Covariate adjusted sensitivity analysis was conducted to test the robustness of the main analysis by adjusting for the trial-level covariates, study center (multi- versus single-center), study dosing schedule (flexible versus fixed dose), study length (range 4–12 weeks), sample size, study year (continuous covariate), study year (categorical covariate, before versus after 2000), publication status (published versus unpublished trials), and sponsorship (sponsored versus unsponsored trials). The covariate study year was defined as study year of completion, study year of publication, or year of drug approval from the FDA (US Food and Drug Administration), where available in this order [20]; preference was given to study year of completion, because unpublished trials, by definition, have no year of publication. The resulting study year range was 1979–2014. Treatment-by-covariate and placebo-by-covariate interactions were assumed to be exchangeable-related drawn from a random distribution with common mean (B) and between-treatment variance (σB) [28]. The supplementary appendix provides details on the methods applied.

Results

The exploratory results presented in the main text focus on the single-comparison placebos only, since the double-comparison placebos are hard to interpret due to the relative influence of two antidepressants (Fig. 1). The supplementary appendix provides details on all placebos.

In accordance with previous re-analyses of the Cipriani dataset, all placebos were less effective than antidepressants (95% credible intervals [CrIs] excluding zero) [1, 3, 4], in line with the main results reported by Cipriani and colleagues [2].

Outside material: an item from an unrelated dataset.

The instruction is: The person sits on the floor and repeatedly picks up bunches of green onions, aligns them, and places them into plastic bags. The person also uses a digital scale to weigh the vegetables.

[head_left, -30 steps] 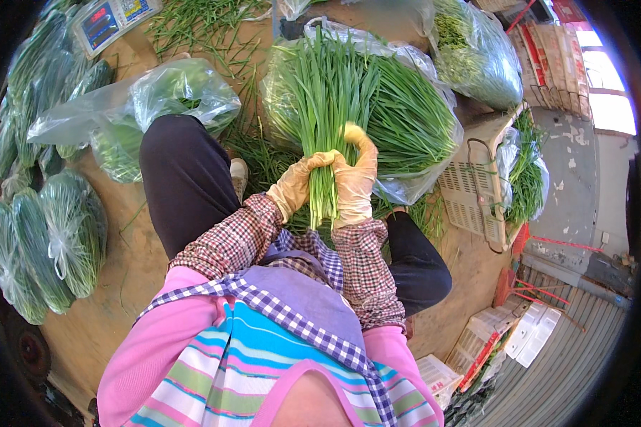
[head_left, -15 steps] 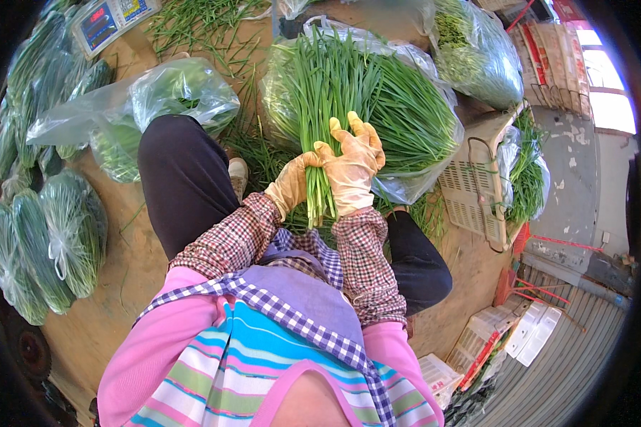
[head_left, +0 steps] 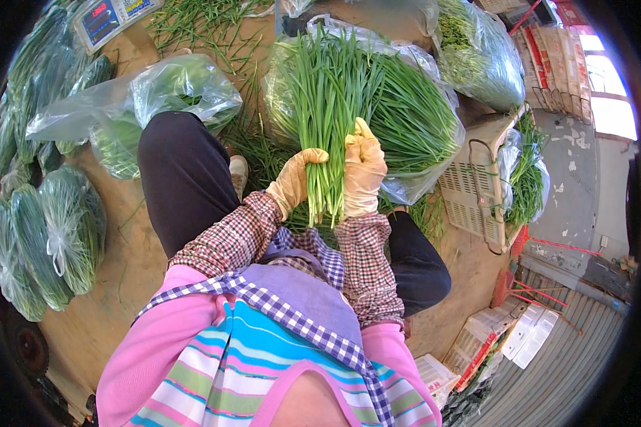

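A loose bunch of garlic chives [head_left: 324, 107] stands in front of me, its pale cut ends toward my lap. My left hand [head_left: 293, 181], in a cream glove, grips the stems from the left, its thumb lying across them and its other fingers hidden behind. At the bunch's right edge is my gloved right hand [head_left: 364, 171], its fingers drawn together and bent, thumb side against the stems. Whether a leaf is pinched in it does not show. Just behind, an open clear plastic bag [head_left: 426, 165] holds a large heap of green chives [head_left: 414, 114].
Left of my knee lies a clear bag of greens [head_left: 185, 82]; farther left are several tied bags [head_left: 75, 231]. A scale display [head_left: 107, 21] stands at the far left. Right are a beige plastic crate [head_left: 470, 181] and a big bag of greens [head_left: 481, 64]. Loose leaves [head_left: 206, 25] litter the floor.
My right hand has moved off the front of the stems to the bunch's right side, its spread fingers now drawn together. My left hand keeps its grip, and the stem ends fan out slightly wider.
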Motion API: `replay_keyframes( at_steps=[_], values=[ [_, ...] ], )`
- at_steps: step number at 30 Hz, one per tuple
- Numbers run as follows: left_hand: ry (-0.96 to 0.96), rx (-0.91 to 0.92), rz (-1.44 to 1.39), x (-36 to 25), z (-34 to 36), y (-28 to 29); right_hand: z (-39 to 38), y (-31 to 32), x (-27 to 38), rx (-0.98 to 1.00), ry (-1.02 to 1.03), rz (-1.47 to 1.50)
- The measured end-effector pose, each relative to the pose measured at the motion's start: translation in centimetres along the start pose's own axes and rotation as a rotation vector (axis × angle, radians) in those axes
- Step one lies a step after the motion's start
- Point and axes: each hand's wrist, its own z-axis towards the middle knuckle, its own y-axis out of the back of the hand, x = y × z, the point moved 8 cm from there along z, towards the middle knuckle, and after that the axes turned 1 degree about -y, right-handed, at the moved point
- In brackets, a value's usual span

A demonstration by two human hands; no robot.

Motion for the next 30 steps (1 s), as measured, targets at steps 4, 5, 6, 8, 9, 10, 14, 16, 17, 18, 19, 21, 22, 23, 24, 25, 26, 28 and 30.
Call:
replay_keyframes(
  at_steps=[4, 5, 6, 8, 9, 10, 14, 16, 17, 18, 19, 21, 22, 23, 24, 25, 26, 28, 30],
  values=[
    [-0.07, -0.021, -0.056, -0.2, 0.4, -0.2, -0.8, -0.2, 1.6, -0.04, 0.223, -0.167],
    [-0.091, -0.033, -0.087, -0.4, 0.2, -0.4, -0.6, -0.3, 3.0, -0.017, 0.308, -0.229],
    [-0.126, -0.019, -0.129, -0.5, 0.2, -0.6, -0.3, -0.2, 5.2, 0.006, 0.395, -0.291],
    [-0.093, 0.089, -0.075, -0.1, -0.4, -1.7, -0.7, -0.6, 4.6, 0.188, 0.208, 0.292],
    [-0.084, 0.14, -0.048, -0.1, -0.6, -2.1, -1.8, -0.8, 6.2, 0.17, 0.324, 0.346],
    [-0.132, 0.16, 0.043, -0.3, -0.3, -1.6, -3.1, -1.5, 6.7, 0.281, 0.178, 0.326],
    [0.001, 0.067, 0.138, -0.1, 0.0, -1.0, -9.2, 0.4, 7.0, 0.557, -0.666, 0.677],
    [-0.042, 0.091, 0.117, -0.8, -0.3, -1.5, -10.0, 3.5, 6.0, 0.374, -0.764, 0.807],
    [-0.046, 0.116, 0.07, -1.0, -0.4, -1.9, -10.5, 5.3, 5.9, 0.461, -0.834, 0.825],
    [0.037, 0.112, -0.043, -0.7, -0.5, -1.5, -11.6, 7.1, 4.0, 0.574, -0.91, 0.656],
    [0.042, 0.13, -0.039, -0.9, -0.5, -2.0, -13.4, 8.2, 1.8, 0.672, -0.985, 0.479],
    [-0.05, 0.153, 0.135, -1.3, -0.5, -3.0, -14.2, 9.5, -1.3, 0.826, -0.74, -0.378],
    [-0.083, 0.168, 0.146, -1.3, -0.7, -3.7, -14.2, 9.6, -2.5, 0.907, -0.626, -0.798],
    [-0.118, 0.167, 0.211, -1.4, -0.9, -4.3, -13.9, 9.3, -2.6, 0.616, -0.246, -0.598],
    [-0.153, 0.156, 0.28, -1.7, -1.1, -4.7, -13.2, 7.7, -1.3, 0.61, -0.397, -0.166],
    [-0.189, 0.145, 0.348, -1.9, -1.5, -5.1, -12.3, 5.7, 0.6, 0.585, -0.533, 0.269],
    [-0.224, 0.113, 0.307, -2.1, -1.7, -6.3, -13.2, 3.9, 0.8, 0.663, -0.809, 0.389],
    [-0.261, 0.073, 0.352, -2.8, -1.8, -5.7, -14.3, 1.5, 4.6, 0.82, -1.118, 0.441],
    [-0.308, 0.057, 0.458, -4.3, -2.7, -7.7, -13.5, 2.9, 4.1, 0.539, -0.93, 0.453]
  ],
)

Comparative ranking of the placebos suggested mirtazapine-placebo (MIRp, SMD -2.0 [− 5.0–1.0 95% CrI]) to be the most effective placebo, whereas amitriptyline- (AMIp, SMD 1.2 [− 1.6–3.9 95% CrI]) and trazodone- (TRAp, SMD 2.1 [− 0.9–5.2 95% CrI]) placebos were suggested to be the least effective placebos (Fig. 2, supplementary Fig. S3). In particular, placebos suggested to be more effective than AMIp (based on 95% CrIs excluding zero) were citalopram (CITp), duloxetine (DULp), escitalopram (ESCp), fluoxetine (FLOp), mirtazapine (MIRp), and venlafaxine (VENp) placebos; and placebos suggested to be more effective than TRAp (based on 95% CrIs excluding zero) were citalopram (CITp), desvenlafaxine (DESp), duloxetine (DULp), escitalopram (ESCp), fluoxetine (FLOp), mirtazapine (MIRp), and sertraline (SERp) placebos (Fig. 3; supplementary Fig. S4, Tab. S2).

Fig. 2
figure 2

Forest plot. Forest plot comparing placebo efficacy estimates on the standardized mean difference (SMD) scale with credible intervals [CrI]. Circle size is proportionate to trial size. The last placebo in alphabetical order (VENVORp) was chosen as reference placebo, which is thus set to zero in this plot. Placebos are ranked from most to least effective (top to bottom). See Fig. S3 for details on all placebos

Fig. 3
figure 3

Pairwise comparisons. Listed are pairwise comparisons between placebos efficacy (standardized mean difference, SMD) with 95% credible intervals [CrI]. SMD smaller than 0 favor the row-defining placebo, and vice versa, SMD larger than 0 favor the column-defining placebo. Significant results are bold and underscored. See Fig. S4 and Tab. S2 for details on all placebos

Further, in order to corroborate our hypothesis that due to unblinding of outcome-assessors the placebos of the older drugs may be rated less effective than the placebos of the newer drugs, the correlation between drug-efficacy and placebo-efficacy was assessed. We observed that the overall correlation was small and statistically insignificant (r = − 0.202, p = 0.408). Consistent with our hypothesis, the differences in relative efficacy between drug and placebo was considerably larger for AMI/AMIp and TRA/TRAp (that is, negatively correlated) than for instance for MIR/MIRp, DUL/DULp, and VEN/VENp (Fig. 4).

Fig. 4
figure 4

Correlation between drug-efficacy and placebo-efficacy. Scatter plot illustrating the correlation between drug and placebo efficacy on the standardized mean difference (SMD) scale. Circle size is proportionate to mean trial size (logarithm). Zero indicates no effect compared to the reference (VENVORp). The Pearson correlation was small and insignificant (r = − 0.202, p = 0.408)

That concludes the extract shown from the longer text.